Storms of My Grandchildren
- Author: James E. Hansen
- Illustrator: Makiko Sato
- Subject: Anthropogenic climate change
- Publisher: Bloomsbury Press
- Publication date: 2009
- Pages: 304 pp
- ISBN: 978-1-60819-200-7
- OCLC: 435420333
- Dewey Decimal: 363.73874
- LC Class: QC981.8.G56 H365 2009

= Storms of My Grandchildren =

2009 English-language book by James Hansen

Storms of My Grandchildren: The Truth About the Coming Climate Catastrophe and Our Last Chance to Save Humanity is climate scientist James Hansen's first book, published by Bloomsbury Press in 2009. The book is about threats to people and habitability for life on Earth from global warming.

==Themes==
In the book, Hansen describes how the burning of fossil fuels is changing our climate and argues that this is putting Earth into imminent peril. He suggests that millions of species, and humanity itself, are threatened. The title of the book, Storms of My Grandchildren, refers to the ferocious and stormy weather events that will occur in the next generation if fossil fuel use continues in the way it has.

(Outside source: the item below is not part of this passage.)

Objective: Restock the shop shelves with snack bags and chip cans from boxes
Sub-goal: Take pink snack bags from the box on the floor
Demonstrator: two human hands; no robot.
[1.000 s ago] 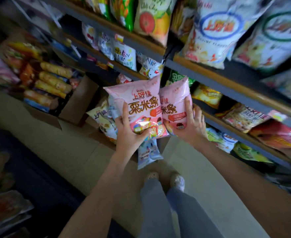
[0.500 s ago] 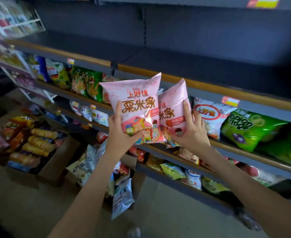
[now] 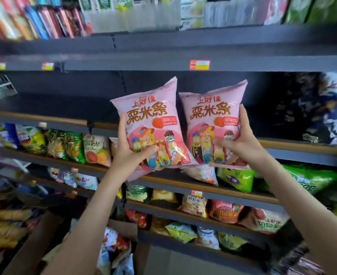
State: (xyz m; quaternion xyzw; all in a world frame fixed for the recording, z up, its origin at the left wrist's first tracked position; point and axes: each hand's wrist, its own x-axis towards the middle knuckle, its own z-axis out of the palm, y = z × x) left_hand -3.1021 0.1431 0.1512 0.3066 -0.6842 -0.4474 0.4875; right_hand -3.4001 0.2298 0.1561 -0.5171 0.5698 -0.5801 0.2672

In Hansen's evaluation, the response of politicians to this crisis has mainly been "greenwashing", where their proposals sound good but amount to little. Hansen says that we immediately need to cut back atmospheric carbon dioxide emissions such that atmospheric concentrations are stabilized at 350 ppm or less, in order to avoid environmental disasters for generations to come. He advocates prompt phaseout of coal plant emissions, plus improved forestry and agricultural practices. Hansen supports a carbon tax returned to citizens as a dividend and rejects cap and trade. He also supports nuclear power and rejects geoengineering.

==Reception==
Storms of My Grandchildren has been reviewed in Nature, the Los Angeles Times, Science, and Cosmos. An excerpt from the book appeared in The Nation in 2009.

==Author==
James Hansen was director of the NASA Goddard Institute for Space Studies from 1981 to 2013 and is often called the "father of global warming".

==See also==
- Global warming
- An Inconvenient Truth
- Six Degrees: Our Future on a Hotter Planet
- The Weather of the Future
- The Weather Makers
- Requiem for a Species
- Whole Earth Discipline

==Publishing information==
- Hansen, J.E. (2009). "Storms of My Grandchildren: The Truth About the Coming Climate Catastrophe and Our Last Chance to Save Humanity"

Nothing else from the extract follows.